As painful as it was to miss holidays, birthdays and simple, ordinary moments with family, there was consolation in Wright Thompson’s PAPPYLAND: A Story of Family, Fine Bourbon, and the Things That Last, the saga of a Kentucky bourbon maker and his quest to revive a lost vintage blend, hinting at how precious those times will be when life returns to what we’ll once again call normal. Kerri Arsenault’s MILL TOWN: Reckoning with What Remains transported me to her tiny hometown in Maine for a meditation on personal roots, and how they both ground and ensnare us.

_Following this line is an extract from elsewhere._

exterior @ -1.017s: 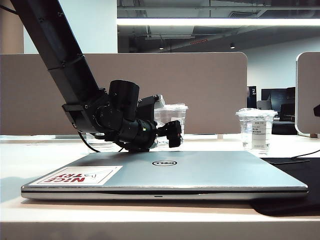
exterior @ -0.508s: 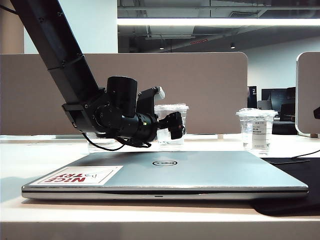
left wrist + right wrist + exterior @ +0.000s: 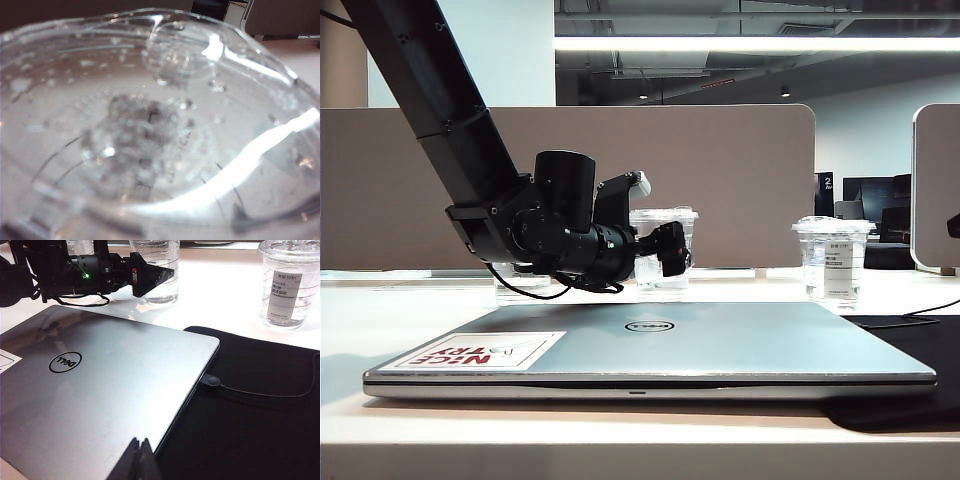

Though politics was never far from my mind, two books helped me pull back a bit from the daily brawls. Katherine Stewart’s THE POWER WORSHIPPERS: Inside the Dangerous Rise of Religious Nationalism provided insight into some of the powerful interest groups seeking dominance in American life. In Thomas E. Ricks’ FIRST PRINCIPLES: What America’s Founders Learned from the Greeks and Romans and How That Shaped Our Country, I discovered how ancient wisdom molded the thought of Washington, Adams, Jefferson and Madison, and wondered how an infusion of some of it might deepen our shallow political dialogue.

“The greatest gift is a passion for reading,” the critic Elizabeth Hardwick wrote. “It is cheap, it consoles, it distracts, it excites, it gives you knowledge of the world and experience of a wide kind. It is a moral illumination.” The books that stood out in my 2020 reading were all of those things for me. And so much more.